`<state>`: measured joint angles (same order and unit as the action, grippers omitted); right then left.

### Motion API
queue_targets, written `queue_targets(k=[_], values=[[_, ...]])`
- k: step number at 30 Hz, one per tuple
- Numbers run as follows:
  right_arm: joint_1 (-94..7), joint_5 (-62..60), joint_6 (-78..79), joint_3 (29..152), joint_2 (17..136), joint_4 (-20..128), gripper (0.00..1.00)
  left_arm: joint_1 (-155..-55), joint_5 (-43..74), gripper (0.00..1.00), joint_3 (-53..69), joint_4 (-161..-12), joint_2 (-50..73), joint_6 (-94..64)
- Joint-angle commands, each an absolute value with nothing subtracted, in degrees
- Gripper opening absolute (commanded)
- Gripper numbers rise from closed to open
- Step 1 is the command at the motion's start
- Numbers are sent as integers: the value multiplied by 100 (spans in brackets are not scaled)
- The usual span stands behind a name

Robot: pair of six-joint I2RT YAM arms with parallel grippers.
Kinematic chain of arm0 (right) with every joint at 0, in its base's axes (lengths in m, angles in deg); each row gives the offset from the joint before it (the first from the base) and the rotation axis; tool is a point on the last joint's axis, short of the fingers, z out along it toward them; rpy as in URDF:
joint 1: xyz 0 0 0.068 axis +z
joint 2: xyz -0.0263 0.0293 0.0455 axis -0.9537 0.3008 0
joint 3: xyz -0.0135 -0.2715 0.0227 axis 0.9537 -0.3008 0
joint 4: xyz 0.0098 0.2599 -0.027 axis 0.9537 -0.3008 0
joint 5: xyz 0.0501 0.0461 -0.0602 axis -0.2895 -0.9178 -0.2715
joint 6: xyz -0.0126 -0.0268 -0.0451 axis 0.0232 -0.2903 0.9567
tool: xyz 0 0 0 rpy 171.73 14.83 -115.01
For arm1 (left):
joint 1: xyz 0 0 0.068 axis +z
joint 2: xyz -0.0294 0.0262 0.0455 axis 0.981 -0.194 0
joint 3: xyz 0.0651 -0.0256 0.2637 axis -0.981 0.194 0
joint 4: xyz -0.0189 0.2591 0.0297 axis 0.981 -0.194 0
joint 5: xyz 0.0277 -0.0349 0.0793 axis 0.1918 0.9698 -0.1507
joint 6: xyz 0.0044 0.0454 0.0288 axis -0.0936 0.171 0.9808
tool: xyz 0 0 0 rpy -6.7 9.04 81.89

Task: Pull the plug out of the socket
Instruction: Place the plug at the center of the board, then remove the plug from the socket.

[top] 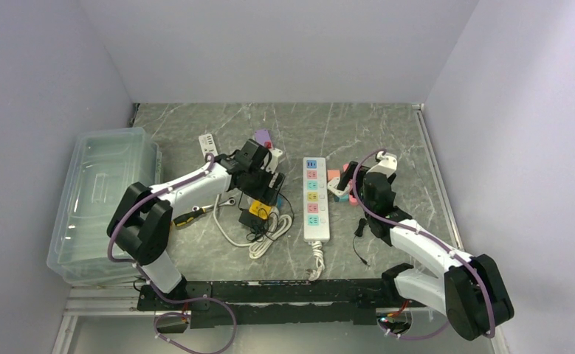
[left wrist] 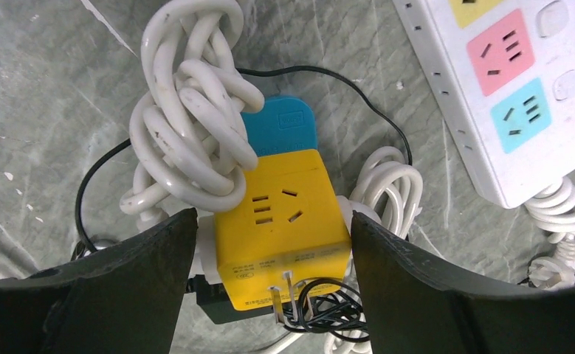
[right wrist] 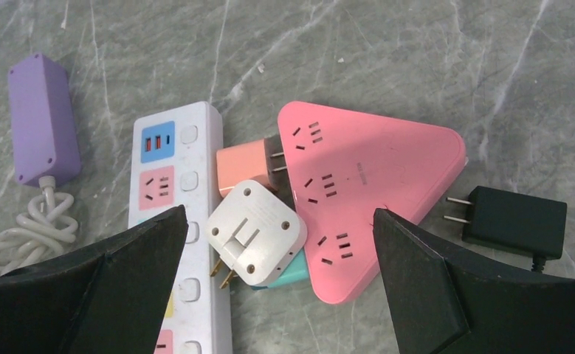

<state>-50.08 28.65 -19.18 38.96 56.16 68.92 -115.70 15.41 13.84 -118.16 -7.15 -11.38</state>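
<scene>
Black fingers [left wrist: 144,287] of L gripper [left wrist: 271,221] fill the bottom of the L wrist view. They are spread wide, one each side of yellow socket cube [left wrist: 280,214]. Pads sit near its sides; contact can't be made out.
- Blue block [left wrist: 280,125] butts against cube's far side. Plug or part of cube: can't tell.
- Knotted white cord [left wrist: 188,125] is heaped on cube's far-L corner, overlapping blue block's edge.
- Thin black wire [left wrist: 387,122] loops round behind the lot.
- Two bare metal prongs [left wrist: 280,291] show at cube's near edge, in a tangle of black wire. Owner unclear.
- White power strip [left wrist: 505,74] lies off to the R, sockets up.

R gripper [right wrist: 280,217] is also wide apart, gripping nothing, hanging over pink triangular socket [right wrist: 373,177].
- Orange plug [right wrist: 243,166] is in the socket's L edge. Pins are partly visible btwn plug body and pink face, so not fully home.
- White adapter [right wrist: 255,232] w/ folded pins lies tilted on a teal piece [right wrist: 291,271], against pink socket's near-L side and touching the strip.
- Black adapter [right wrist: 517,221] lies just off pink socket's R corner, pins toward it, not touching.
- Purple box [right wrist: 40,118] w/ white lead [right wrist: 26,232] is on the strip's other side.

From above, the strip runs lengthwise btwn the arms on grey marble table [top: 387,133]. Clear plastic bin [top: 103,192] stands far L, and a yellow-handled screwdriver [top: 188,215] lies beside the L arm.
</scene>
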Motion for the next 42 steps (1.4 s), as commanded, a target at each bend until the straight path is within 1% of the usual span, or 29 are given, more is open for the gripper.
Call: queue_targets(k=[1,4,8,11,12,16,18,20,23,27,29,31,34,37,40,42], values=[[-5026,2855,-1854,3955,5686,7375,100,-11619,1400,80,1344,-11768,-859,-1157],[-5032,2818,-1869,3962,5763,7386,100,-11621,1491,76,1342,-11751,-876,-1169],[-5026,2791,-1869,3928,5755,7429,100,-11628,1435,63,1314,-11805,-916,-1159],[-5028,2776,-1859,3907,5725,7455,100,-11634,1392,60,1277,-11860,-971,-1167],[-5027,2761,-1855,3898,5721,7468,100,-11634,1386,57,1259,-11886,-993,-1170],[-5027,2515,-1779,3843,5675,7628,100,-11626,1346,37,1229,-11954,-1034,-1268],[-5026,2205,-1660,3789,5652,7804,100,-11596,1336,27,1242,-11946,-994,-1322],[-5032,1700,-1542,3762,5645,8015,100,-11505,1443,20,1283,-11858,-914,-1415],[-5018,802,-1383,3714,5691,8386,100,-11243,1891,12,1358,-11681,-787,-1587],[-4978,-623,-1381,3851,6066,8854,99,-10861,2659,6,1510,-11354,-656,-1803],[-4841,-954,-1503,4017,6376,8969,98,-10716,2870,2,1585,-11213,-603,-1916],[-4630,-1065,-1545,4266,6774,8918,95,-10561,3038,0,1656,-11077,-545,-2009],[-4236,-1002,-1572,4672,7150,8721,93,-10415,3185,0,1785,-10859,-385,-2119],[-3821,-882,-1638,4990,7369,8624,90,-10378,3128,0,1893,-10710,-161,-2128],[-3577,-1117,-1806,5066,7482,8883,88,-10370,2970,0,1975,-10642,23,-2131],[-3418,-1218,-1872,5093,7547,9013,83,-10369,2934,0,1978,-10642,84,-2131]])
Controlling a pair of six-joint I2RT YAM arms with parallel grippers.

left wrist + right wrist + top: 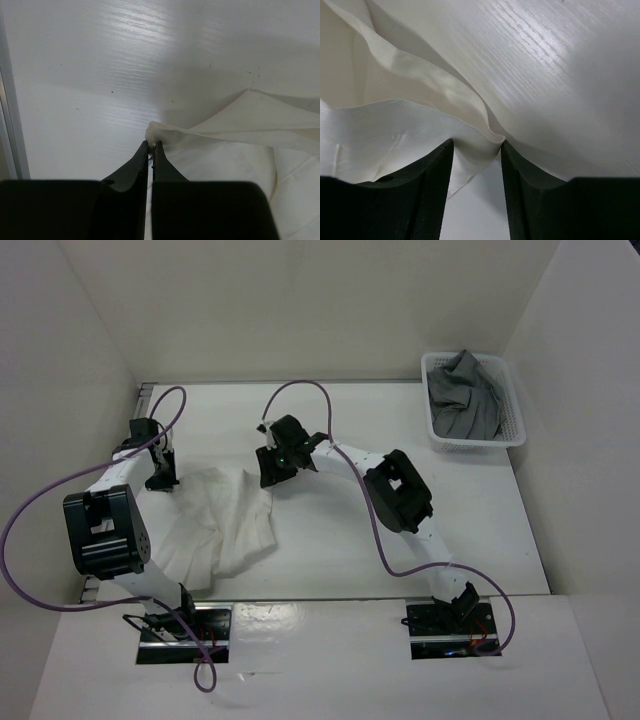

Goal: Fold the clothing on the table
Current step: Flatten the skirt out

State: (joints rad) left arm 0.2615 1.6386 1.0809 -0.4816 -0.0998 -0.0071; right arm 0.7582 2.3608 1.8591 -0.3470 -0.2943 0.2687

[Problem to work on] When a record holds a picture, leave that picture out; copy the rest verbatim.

[Task answer]
`<state>`: measured joint angles (same order and unit as the action, grippers omitted); right then left.

### Motion API
queue_targets, written `queue_targets(k=[_], values=[[_, ...]])`
- k: step number at 30 Hz, one per tuple
- Numbers run as follows:
  right_arm: joint_1 (-94..7), joint_5 (-62..60), joint_6 (-78..79), joint_3 (29..152), joint_2 (17..136), joint_4 (-20..128), gripper (0.00..1.00)
  left_arm: joint_1 (-155..-55), joint_5 (-43..74), gripper (0.00..1.00), joint_3 (-53..69), joint_4 (-161..-12), joint_2 (-50..73), joint_6 (-94..64)
- Joint-angle commands, each an absolute value with nothing subtracted, in degrees
- Gripper opening absolute (commanded)
- Gripper numbers rise from closed to open
- Step 1 is the command at the motion's start
- Numbers are sent as integers: the value multiplied by 100 (spans in brackets are not scaled)
- The usual span stands behind a name

Robot: pair of six-joint I2RT YAM arms with parallel grippers.
Kinematic chain of arm0 (right) with every joint at 0, in its base's axes (lengths in m, angles in deg); each row gives the offset from the joint before it (the first from the base) and the rotation axis; tool is a point on the last joint's axis, short of the fingers, z out along it toward them; rpy as in URDF:
joint 1: xyz 0 0 0.068 axis +z
joint 2: xyz -0.0263 0.0293 0.0455 axis -0.9537 0.3008 0
joint 3: xyz -0.0135 -0.2715 0.0227 axis 0.9537 -0.3008 0
joint 4: xyz 0.0098 0.2599 -0.027 axis 0.9537 -0.3008 0
joint 5: xyz 0.0501 0.0461 -0.0602 axis -0.2895 -0.9178 -0.2715
joint 6: xyz -0.0126 -0.0268 -0.0451 axis 0.0232 -0.2903 0.9567
tool: xyz 0 0 0 rpy 171.73 14.83 -115.01
For arm1 (left):
joint 1: xyz 0 0 0.068 axis +z
joint 2: xyz -0.0294 0.0262 0.0455 axis 0.981 -0.194 0
joint 3: xyz 0.0651 -0.0256 0.2637 axis -0.981 0.194 0
joint 4: xyz -0.0189 0.2591 0.0297 axis 0.981 -0.194 0
joint 5: xyz 0.0277 -0.0349 0.0793 axis 0.1918 0.9698 -0.1507
joint 6: xyz 0.0044 0.0454 0.0288 axis -0.0936 0.171 0.9808
tool: xyz 0 0 0 rpy -6.7 9.04 81.89

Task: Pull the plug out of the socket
Instruction: Place the plug at the center of the board, then remove the plug from the socket.

[top] 
[left wrist] 
[right wrist] 

<state>-50.08 28.65 -19.18 38.96 56.16 68.92 -115.70 15.41 13.84 -118.16 -7.15 -11.38</state>
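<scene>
Black fingers [left wrist: 144,287] of L gripper [left wrist: 271,221] fill the bottom of the L wrist view. They are spread wide, one each side of yellow socket cube [left wrist: 280,214]. Pads sit near its sides; contact can't be made out.
- Blue block [left wrist: 280,125] butts against cube's far side. Plug or part of cube: can't tell.
- Knotted white cord [left wrist: 188,125] is heaped on cube's far-L corner, overlapping blue block's edge.
- Thin black wire [left wrist: 387,122] loops round behind the lot.
- Two bare metal prongs [left wrist: 280,291] show at cube's near edge, in a tangle of black wire. Owner unclear.
- White power strip [left wrist: 505,74] lies off to the R, sockets up.

R gripper [right wrist: 280,217] is also wide apart, gripping nothing, hanging over pink triangular socket [right wrist: 373,177].
- Orange plug [right wrist: 243,166] is in the socket's L edge. Pins are partly visible btwn plug body and pink face, so not fully home.
- White adapter [right wrist: 255,232] w/ folded pins lies tilted on a teal piece [right wrist: 291,271], against pink socket's near-L side and touching the strip.
- Black adapter [right wrist: 517,221] lies just off pink socket's R corner, pins toward it, not touching.
- Purple box [right wrist: 40,118] w/ white lead [right wrist: 26,232] is on the strip's other side.

From above, the strip runs lengthwise btwn the arms on grey marble table [top: 387,133]. Clear plastic bin [top: 103,192] stands far L, and a yellow-handled screwdriver [top: 188,215] lies beside the L arm.
</scene>
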Motion for the next 42 steps (1.4 s), as commanded, a target at each bend until the straight path is within 1% of the usual span, or 29 are given, more is open for the gripper.
Call: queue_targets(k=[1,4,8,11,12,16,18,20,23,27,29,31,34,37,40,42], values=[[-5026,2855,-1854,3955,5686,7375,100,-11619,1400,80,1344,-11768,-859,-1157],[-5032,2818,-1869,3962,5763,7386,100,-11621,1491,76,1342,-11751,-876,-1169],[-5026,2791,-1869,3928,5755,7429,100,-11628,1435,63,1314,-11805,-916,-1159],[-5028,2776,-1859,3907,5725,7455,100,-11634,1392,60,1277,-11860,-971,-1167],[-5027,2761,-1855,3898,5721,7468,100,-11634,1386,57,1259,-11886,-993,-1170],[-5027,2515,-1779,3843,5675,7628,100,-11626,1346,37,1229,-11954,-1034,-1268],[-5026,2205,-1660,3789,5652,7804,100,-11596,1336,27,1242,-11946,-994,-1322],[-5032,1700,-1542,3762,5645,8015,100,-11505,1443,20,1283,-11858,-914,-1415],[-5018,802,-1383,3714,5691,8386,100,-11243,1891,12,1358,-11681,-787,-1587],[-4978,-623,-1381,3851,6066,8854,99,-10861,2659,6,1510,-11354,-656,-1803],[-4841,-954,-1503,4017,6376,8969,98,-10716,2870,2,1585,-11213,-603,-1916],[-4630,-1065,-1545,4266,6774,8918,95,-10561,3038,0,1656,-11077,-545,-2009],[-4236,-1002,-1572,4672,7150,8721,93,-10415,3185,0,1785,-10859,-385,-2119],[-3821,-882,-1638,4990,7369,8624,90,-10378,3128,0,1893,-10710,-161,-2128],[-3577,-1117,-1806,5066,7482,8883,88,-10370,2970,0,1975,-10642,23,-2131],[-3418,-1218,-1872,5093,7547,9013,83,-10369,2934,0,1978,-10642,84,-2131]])
Controlling a pair of six-joint I2RT YAM arms with parallel grippers.

left wrist + right wrist + top: 

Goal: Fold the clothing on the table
Current step: Flatten the skirt out

State: (joints rad) left arm 0.2615 1.6386 1.0809 -0.4816 -0.0998 -0.0071; right arm 0.7582 2.3608 1.8591 -0.3470 -0.2943 0.2687

No more output is required.